#### [Prompt]
Once you find the line below that has "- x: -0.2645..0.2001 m", output it and every line after it exactly, stopping after the line that has "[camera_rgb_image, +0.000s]", with no pictures.

Excerpts from a dataset:
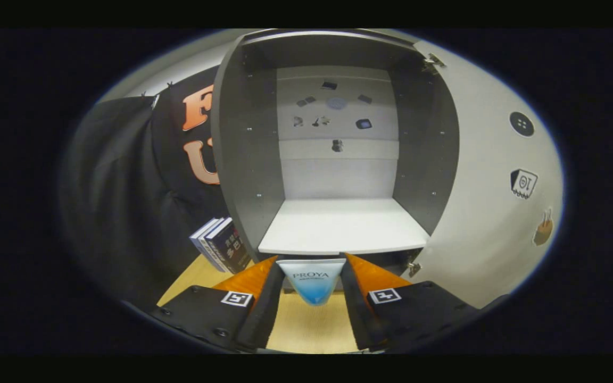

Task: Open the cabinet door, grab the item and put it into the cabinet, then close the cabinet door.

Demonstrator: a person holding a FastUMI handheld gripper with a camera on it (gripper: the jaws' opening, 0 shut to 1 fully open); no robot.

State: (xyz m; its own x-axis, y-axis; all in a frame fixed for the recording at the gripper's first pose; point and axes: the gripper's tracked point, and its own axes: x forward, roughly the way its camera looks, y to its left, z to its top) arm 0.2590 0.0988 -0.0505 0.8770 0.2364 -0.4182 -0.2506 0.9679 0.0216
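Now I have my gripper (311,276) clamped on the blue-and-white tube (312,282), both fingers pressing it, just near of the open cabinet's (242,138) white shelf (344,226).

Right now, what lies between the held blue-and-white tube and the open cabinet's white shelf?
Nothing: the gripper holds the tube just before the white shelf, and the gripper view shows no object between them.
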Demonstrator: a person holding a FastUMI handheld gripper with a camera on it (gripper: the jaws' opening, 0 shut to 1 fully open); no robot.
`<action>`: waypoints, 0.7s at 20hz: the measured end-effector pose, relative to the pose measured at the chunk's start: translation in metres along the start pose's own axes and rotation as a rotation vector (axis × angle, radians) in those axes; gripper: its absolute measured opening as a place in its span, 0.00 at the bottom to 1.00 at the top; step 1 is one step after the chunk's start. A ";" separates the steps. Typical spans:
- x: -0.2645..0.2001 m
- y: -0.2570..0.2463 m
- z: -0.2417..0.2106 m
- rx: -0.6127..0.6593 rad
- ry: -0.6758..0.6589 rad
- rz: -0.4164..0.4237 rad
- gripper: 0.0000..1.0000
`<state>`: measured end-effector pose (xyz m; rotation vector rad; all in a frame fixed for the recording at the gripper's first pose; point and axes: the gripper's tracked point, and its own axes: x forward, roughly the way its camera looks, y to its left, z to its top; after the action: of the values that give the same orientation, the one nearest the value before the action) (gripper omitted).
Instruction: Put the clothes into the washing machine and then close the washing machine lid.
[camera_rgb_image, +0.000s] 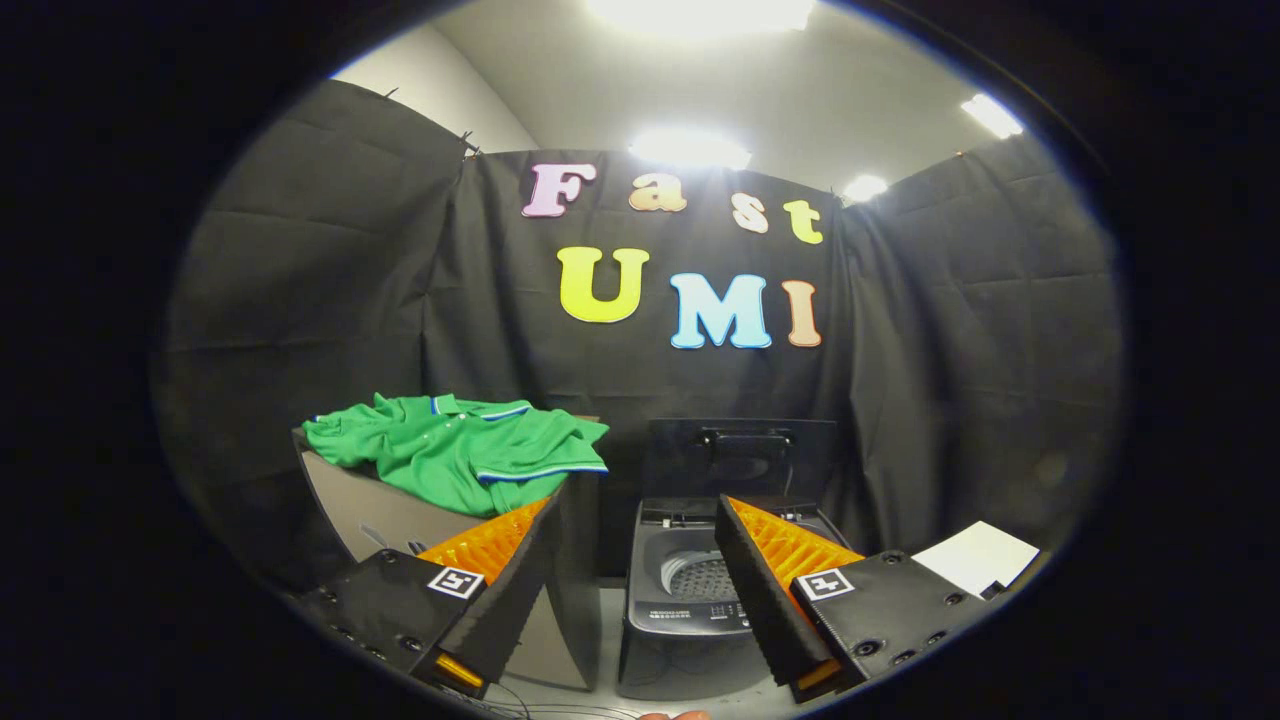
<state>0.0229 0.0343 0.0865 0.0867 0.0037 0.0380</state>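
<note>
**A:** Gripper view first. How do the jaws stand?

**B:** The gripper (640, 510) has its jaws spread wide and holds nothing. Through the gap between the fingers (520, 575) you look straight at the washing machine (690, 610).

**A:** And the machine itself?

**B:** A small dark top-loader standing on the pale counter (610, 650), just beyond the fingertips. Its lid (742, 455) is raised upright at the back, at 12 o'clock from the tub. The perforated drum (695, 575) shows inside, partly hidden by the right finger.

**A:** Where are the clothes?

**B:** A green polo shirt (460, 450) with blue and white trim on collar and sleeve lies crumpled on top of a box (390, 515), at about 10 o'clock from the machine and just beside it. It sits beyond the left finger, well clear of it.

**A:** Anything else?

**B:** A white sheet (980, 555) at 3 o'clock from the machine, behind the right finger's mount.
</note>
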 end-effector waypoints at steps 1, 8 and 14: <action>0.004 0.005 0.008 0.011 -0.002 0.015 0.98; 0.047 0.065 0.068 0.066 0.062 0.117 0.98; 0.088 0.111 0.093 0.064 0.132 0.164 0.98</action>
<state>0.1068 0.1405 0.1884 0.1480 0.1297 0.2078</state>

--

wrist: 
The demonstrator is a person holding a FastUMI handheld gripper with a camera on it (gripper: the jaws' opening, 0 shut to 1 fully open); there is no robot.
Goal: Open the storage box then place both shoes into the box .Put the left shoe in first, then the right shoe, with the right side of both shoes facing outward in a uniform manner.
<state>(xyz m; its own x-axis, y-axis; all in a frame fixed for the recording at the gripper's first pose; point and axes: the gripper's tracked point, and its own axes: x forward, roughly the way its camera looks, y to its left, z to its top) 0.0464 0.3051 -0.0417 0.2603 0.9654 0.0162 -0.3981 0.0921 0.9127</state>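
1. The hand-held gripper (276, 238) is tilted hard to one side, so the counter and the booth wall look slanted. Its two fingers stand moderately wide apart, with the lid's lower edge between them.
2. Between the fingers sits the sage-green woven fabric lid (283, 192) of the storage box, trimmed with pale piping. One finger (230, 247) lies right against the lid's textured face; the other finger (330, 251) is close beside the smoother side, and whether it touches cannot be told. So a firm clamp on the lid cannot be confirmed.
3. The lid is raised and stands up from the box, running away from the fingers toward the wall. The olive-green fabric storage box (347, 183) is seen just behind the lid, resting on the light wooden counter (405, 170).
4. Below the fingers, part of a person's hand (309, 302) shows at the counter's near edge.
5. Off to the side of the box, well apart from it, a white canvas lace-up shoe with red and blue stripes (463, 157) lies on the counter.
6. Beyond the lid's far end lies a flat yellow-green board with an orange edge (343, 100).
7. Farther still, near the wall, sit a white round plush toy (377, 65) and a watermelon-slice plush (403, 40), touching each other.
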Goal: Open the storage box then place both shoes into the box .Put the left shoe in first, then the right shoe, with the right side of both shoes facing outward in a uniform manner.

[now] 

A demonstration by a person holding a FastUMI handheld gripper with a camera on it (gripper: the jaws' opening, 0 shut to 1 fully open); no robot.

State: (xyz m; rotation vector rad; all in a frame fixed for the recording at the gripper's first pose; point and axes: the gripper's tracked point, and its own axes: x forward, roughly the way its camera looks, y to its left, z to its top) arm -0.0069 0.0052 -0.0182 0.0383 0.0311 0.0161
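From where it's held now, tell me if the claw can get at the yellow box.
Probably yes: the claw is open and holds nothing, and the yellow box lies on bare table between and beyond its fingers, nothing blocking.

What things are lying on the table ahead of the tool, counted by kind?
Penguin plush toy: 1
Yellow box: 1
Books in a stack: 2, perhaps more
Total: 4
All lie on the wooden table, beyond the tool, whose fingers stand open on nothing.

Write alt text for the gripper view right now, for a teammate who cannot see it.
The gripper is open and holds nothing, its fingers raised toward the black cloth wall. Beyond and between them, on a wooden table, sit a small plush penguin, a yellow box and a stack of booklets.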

#### [Task answer]
- x: -0.2645..0.2001 m
- y: -0.2570..0.2463 m
- z: -0.2417..0.2106 m
- rx: -0.6127..0.6593 rad
- ry: -0.6758..0.6589 rad
- rz: -0.4164..0.4237 rad
- gripper: 0.0000..1.0000
`<state>`: measured end-effector pose (xyz m; rotation vector rad; all in a frame fixed for the recording at the gripper's first pose; point and axes: the gripper's tracked point, and its own axes: x forward, roughly the way its camera looks, y to its left, z to its top; after the action: of the values that give the same orientation, the one nearest the value before the action) (gripper omitted).
Instruction: Put the clothes into the washing machine and then close the washing machine lid.
[camera_rgb_image, +0.000s] 

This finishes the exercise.